» Work order
Reproduce the lines below exactly. Skip images.

» Exercise material

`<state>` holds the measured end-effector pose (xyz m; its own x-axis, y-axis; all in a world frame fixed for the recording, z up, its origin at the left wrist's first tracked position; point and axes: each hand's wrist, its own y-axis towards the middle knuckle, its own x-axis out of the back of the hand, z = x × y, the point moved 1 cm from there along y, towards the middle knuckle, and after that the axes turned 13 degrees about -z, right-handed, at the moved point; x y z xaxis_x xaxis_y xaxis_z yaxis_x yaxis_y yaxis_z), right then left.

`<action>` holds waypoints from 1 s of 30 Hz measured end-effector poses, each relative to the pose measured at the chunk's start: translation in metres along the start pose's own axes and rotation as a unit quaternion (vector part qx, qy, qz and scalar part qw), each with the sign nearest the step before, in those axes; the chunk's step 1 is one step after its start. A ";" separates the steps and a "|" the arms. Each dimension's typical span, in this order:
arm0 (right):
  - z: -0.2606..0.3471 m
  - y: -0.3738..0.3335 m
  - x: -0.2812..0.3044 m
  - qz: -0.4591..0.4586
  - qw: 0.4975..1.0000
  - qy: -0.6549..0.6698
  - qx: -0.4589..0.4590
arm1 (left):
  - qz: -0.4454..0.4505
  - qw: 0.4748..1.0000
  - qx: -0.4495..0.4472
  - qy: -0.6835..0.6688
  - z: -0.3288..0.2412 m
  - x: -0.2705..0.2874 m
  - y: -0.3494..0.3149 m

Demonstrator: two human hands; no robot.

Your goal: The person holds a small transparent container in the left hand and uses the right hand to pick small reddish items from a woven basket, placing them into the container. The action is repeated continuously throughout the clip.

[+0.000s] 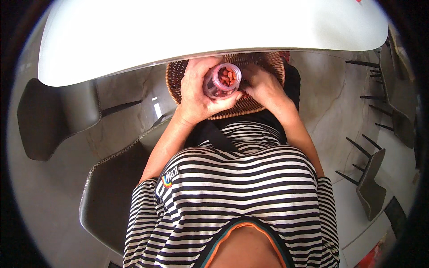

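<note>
My left hand (196,91) is wrapped round a clear plastic jar (210,87) with an open, round mouth. Small reddish pieces (228,77), like red-skinned peanuts, show inside it. The jar is held above a brown wicker basket (174,76) on my lap, its mouth tipped up toward me. Just right of the jar, my right hand (263,87) reaches down over the basket. Its fingers are in shadow and partly hidden, so I cannot make out whether they hold anything. What lies in the basket is mostly hidden by my hands and the jar.
A white table (214,27) overhangs the far side of the basket. Dark chairs stand around: one at the left (58,118), another close beside me (116,187), and several on the right, including a small-looking one (373,183). The floor (326,89) is grey and marbled.
</note>
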<state>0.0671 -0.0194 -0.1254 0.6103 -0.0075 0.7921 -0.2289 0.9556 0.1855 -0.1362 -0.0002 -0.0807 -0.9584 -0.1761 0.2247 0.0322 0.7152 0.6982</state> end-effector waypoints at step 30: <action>0.110 0.046 0.092 -0.285 0.903 0.152 0.284 | 0.060 0.997 0.034 -0.029 0.004 -0.002 -0.002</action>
<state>0.0294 -0.0084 0.0202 0.9122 -0.2856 0.2938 -0.1118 0.5162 0.8491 -0.1354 0.0016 -0.0855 -0.9638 -0.0492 0.2622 0.1295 0.7730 0.6210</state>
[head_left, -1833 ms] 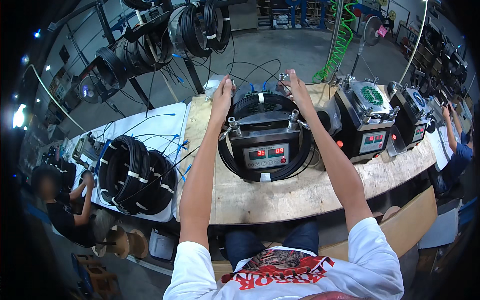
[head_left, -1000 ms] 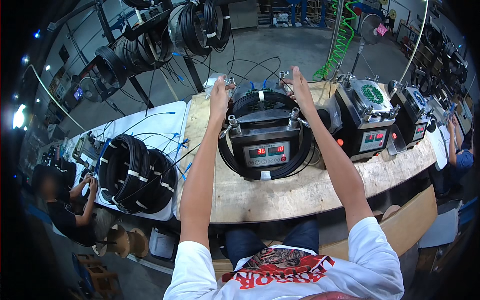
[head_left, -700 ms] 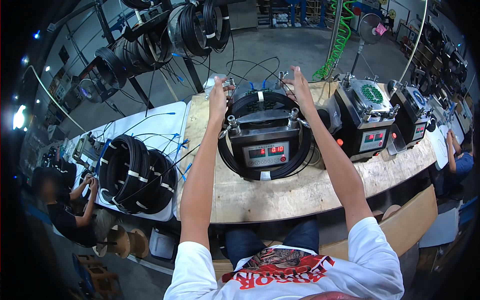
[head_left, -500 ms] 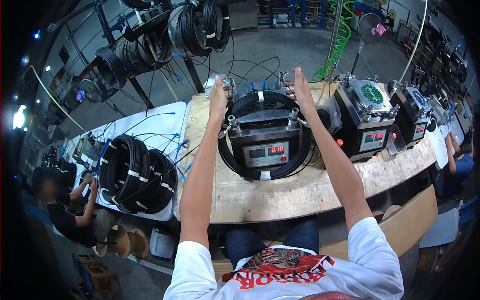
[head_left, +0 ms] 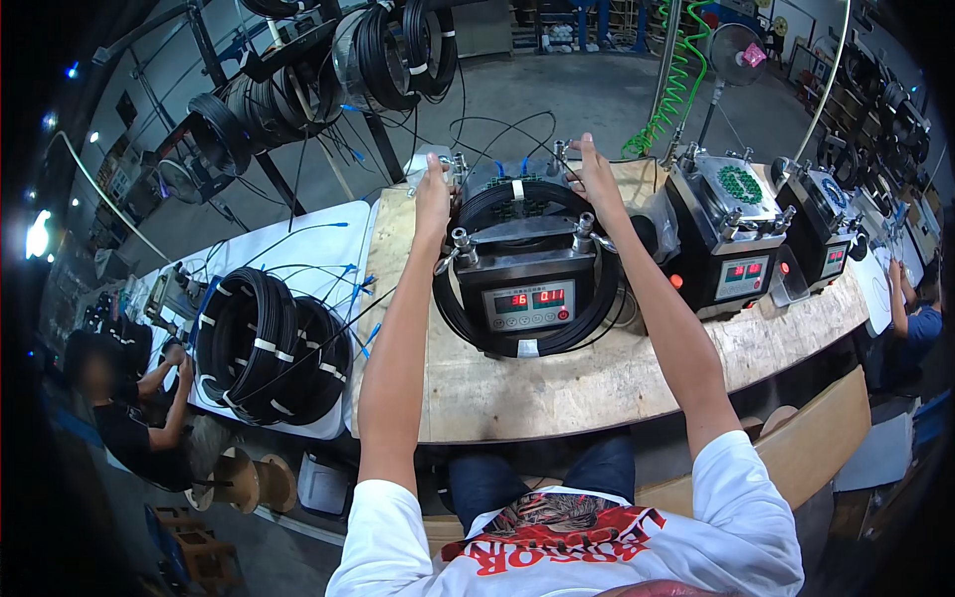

» Answer space
`<state>` holds the measured end-effector pose (xyz m; its own x-axis, y-axis; all in a world frame fixed for the recording, z up, its origin at the left wrist's first tracked position; point and axes: each hand's wrist, its own y-axis towards the middle knuckle, its own x-axis out of the back of the hand, z = x × y, the point moved 1 cm from there along y, towards the middle knuckle, and after that the axes turned 13 degrees about -z, right-handed, at the moved point; x y z xaxis_x xaxis_y xaxis_z yaxis_x yaxis_y yaxis_z), right then left.

`<action>` holds waypoints from 1 s of 30 Hz measured end-effector poses, each relative to the pose measured at the chunk's start: translation in metres along the start pose's own axes and rotation as a unit quaternion (vector part qx, qy, qz and scalar part qw), each with the sign nearest the step before, in those axes; the chunk's step 1 is one step after its start. A ";" separates the steps and a "|" the arms. Each dimension's typical span, in this order:
arm0 (right):
  - z: -0.2606..0.3471 m
  - y: -0.3738..0.3335 m
  - x: -0.2812..0.3044 m
  - qz: -0.4591..0.4586
  - qw: 0.4975..1.0000
  - qy: -0.6549..0.6698
  - qx: -0.4589..0.4590
arm1 (left):
  - qz: -0.4454..0.4505
  - qw: 0.4748..1.0000
  - qx: -0.4495..0.4472
  - qy: -0.6835..0.6688
  - z: -0.3288..0.2412 m
  - x: -0.2705..0.2874 m
  - y: -0.3494..0.3149 m

Demonstrator: two human hands; no robot.

Your goal: The person holds a small transparent container in the left hand and uses the right hand to pick small reddish items from a woven basket, placing them into the container. The action is repeated continuously throughout the clip.

[+0.000s] 

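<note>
My left hand (196,91) is wrapped round a clear plastic jar (210,87) with an open, round mouth. Small reddish pieces (228,77), like red-skinned peanuts, show inside it. The jar is held above a brown wicker basket (174,76) on my lap, its mouth tipped up toward me. Just right of the jar, my right hand (263,87) reaches down over the basket. Its fingers are in shadow and partly hidden, so I cannot make out whether they hold anything. What lies in the basket is mostly hidden by my hands and the jar.
A white table (214,27) overhangs the far side of the basket. Dark chairs stand around: one at the left (58,118), another close beside me (116,187), and several on the right, including a small-looking one (373,183). The floor (326,89) is grey and marbled.
</note>
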<state>0.0671 -0.0194 -0.1254 0.6103 -0.0075 0.7921 -0.2289 0.9556 0.1855 -0.1362 -0.0002 -0.0807 -0.9584 -0.1761 0.2247 0.0322 0.7152 0.6982</state> end-effector waypoints at step 30: <action>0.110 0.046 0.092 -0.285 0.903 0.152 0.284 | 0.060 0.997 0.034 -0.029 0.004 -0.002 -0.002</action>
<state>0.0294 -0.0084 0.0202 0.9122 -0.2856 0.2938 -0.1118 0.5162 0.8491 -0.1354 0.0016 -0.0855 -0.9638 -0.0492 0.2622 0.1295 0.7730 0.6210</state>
[head_left, -1833 ms] 
[head_left, -1000 ms] 
[head_left, -700 ms] 
[head_left, -500 ms] 
[head_left, +0 ms] 

The exercise is finished and nothing remains.